**EXERCISE PROMPT:**
Please return all of the material exactly, with no line missing.

**SUPPLIED INFORMATION:**
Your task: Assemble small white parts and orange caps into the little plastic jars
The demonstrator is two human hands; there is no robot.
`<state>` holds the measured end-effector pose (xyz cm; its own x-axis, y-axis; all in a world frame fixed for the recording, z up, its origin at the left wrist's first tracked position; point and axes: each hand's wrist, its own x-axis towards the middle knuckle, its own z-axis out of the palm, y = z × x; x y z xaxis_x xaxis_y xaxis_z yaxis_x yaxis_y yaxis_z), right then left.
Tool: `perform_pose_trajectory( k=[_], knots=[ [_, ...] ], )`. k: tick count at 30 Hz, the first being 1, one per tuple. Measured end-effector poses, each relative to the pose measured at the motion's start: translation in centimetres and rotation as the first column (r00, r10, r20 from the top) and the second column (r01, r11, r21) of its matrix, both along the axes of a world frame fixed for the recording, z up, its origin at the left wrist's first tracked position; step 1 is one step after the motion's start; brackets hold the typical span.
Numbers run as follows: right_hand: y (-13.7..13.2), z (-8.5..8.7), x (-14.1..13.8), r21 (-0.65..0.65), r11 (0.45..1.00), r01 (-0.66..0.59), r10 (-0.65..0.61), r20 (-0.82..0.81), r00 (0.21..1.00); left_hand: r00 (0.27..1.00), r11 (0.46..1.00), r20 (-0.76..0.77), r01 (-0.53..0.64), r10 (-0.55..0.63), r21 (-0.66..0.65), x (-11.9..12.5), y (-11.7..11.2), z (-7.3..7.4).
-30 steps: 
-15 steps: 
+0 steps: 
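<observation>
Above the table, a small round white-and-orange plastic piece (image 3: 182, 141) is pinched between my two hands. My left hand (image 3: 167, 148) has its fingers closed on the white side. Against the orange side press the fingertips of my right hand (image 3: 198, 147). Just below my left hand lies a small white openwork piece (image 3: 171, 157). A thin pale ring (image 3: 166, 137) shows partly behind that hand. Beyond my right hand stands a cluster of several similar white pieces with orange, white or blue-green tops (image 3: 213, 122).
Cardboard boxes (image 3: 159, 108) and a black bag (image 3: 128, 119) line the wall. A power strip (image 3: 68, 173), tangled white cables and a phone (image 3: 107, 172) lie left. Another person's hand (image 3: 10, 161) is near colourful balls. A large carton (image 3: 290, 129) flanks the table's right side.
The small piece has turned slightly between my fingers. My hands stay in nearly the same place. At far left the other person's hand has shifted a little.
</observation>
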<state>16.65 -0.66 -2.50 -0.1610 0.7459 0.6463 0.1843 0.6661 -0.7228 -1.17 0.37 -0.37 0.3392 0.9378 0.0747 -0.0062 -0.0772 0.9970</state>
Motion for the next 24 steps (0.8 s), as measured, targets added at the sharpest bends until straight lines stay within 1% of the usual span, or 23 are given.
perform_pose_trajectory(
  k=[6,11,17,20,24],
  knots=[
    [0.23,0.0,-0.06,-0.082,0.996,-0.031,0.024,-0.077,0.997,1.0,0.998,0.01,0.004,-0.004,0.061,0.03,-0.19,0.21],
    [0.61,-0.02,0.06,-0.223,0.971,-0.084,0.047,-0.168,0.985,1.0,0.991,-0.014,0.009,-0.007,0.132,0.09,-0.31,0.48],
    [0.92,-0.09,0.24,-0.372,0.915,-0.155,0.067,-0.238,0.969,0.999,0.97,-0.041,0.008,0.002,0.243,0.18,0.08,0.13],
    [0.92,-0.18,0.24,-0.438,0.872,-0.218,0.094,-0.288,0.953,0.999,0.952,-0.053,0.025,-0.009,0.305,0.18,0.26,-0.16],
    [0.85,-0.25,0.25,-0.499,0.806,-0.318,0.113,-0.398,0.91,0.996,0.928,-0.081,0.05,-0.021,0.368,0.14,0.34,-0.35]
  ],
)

**RESPONSE AREA:**
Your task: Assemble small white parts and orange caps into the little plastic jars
The demonstrator is two human hands; there is no robot.
`<state>` holds the measured end-effector pose (xyz cm; its own x-axis, y-axis; all in a world frame fixed for the recording, z up, its origin at the left wrist's first tracked position; point and axes: each hand's wrist, its own x-axis towards the middle knuckle, its own z-axis out of the palm, y = z × x; x y z xaxis_x xaxis_y xaxis_z yaxis_x yaxis_y yaxis_z), right then left.
Tool: `perform_pose_trajectory( k=[_], knots=[ [_, ...] ], )`. k: tick count at 30 Hz, the first being 1, one per tuple. Measured end-effector poses, each relative to the pose measured at the motion's start: translation in centimetres and rotation as the first column (r00, r10, r20 from the top) and the second column (r01, r11, r21) of its matrix, both along the axes of a world frame fixed for the recording, z up, its origin at the left wrist's first tracked position; step 1 is one step after the motion's start; brackets hold the typical span.
Numbers run as follows: right_hand: y (-13.7..13.2), z (-8.5..8.7), x (-14.1..13.8), r21 (-0.65..0.65), r11 (0.45..1.00), r01 (-0.66..0.59), r10 (-0.65..0.61), r20 (-0.82..0.81), r00 (0.21..1.00); left_hand: r00 (0.27..1.00), r11 (0.46..1.00), r20 (-0.76..0.77), r01 (-0.53..0.64), r10 (-0.55..0.63), r21 (-0.66..0.65), x (-11.9..12.5), y (-11.7..11.2), z (-7.3..7.4).
-30 steps: 
-15 steps: 
+0 steps: 
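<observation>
Above the table, a small round white-and-orange plastic piece (image 3: 182, 141) is pinched between my two hands. My left hand (image 3: 167, 148) has its fingers closed on the white side. Against the orange side press the fingertips of my right hand (image 3: 198, 147). Just below my left hand lies a small white openwork piece (image 3: 171, 157). A thin pale ring (image 3: 166, 137) shows partly behind that hand. Beyond my right hand stands a cluster of several similar white pieces with orange, white or blue-green tops (image 3: 213, 122).
Cardboard boxes (image 3: 159, 108) and a black bag (image 3: 128, 119) line the wall. A power strip (image 3: 68, 173), tangled white cables and a phone (image 3: 107, 172) lie left. Another person's hand (image 3: 10, 161) is near colourful balls. A large carton (image 3: 290, 129) flanks the table's right side.
The small piece has turned slightly between my fingers. My hands stay in nearly the same place. At far left the other person's hand has shifted a little.
</observation>
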<state>16.65 -0.66 -2.50 -0.1610 0.7459 0.6463 0.1843 0.6661 -0.7228 -1.17 0.37 -0.37 0.3392 0.9378 0.0747 -0.0062 -0.0772 0.9970</state>
Motion for the next 24 steps (0.8 s), as measured, targets added at the sharpest bends until straight lines stay within 1% of the usual span, or 23 are given.
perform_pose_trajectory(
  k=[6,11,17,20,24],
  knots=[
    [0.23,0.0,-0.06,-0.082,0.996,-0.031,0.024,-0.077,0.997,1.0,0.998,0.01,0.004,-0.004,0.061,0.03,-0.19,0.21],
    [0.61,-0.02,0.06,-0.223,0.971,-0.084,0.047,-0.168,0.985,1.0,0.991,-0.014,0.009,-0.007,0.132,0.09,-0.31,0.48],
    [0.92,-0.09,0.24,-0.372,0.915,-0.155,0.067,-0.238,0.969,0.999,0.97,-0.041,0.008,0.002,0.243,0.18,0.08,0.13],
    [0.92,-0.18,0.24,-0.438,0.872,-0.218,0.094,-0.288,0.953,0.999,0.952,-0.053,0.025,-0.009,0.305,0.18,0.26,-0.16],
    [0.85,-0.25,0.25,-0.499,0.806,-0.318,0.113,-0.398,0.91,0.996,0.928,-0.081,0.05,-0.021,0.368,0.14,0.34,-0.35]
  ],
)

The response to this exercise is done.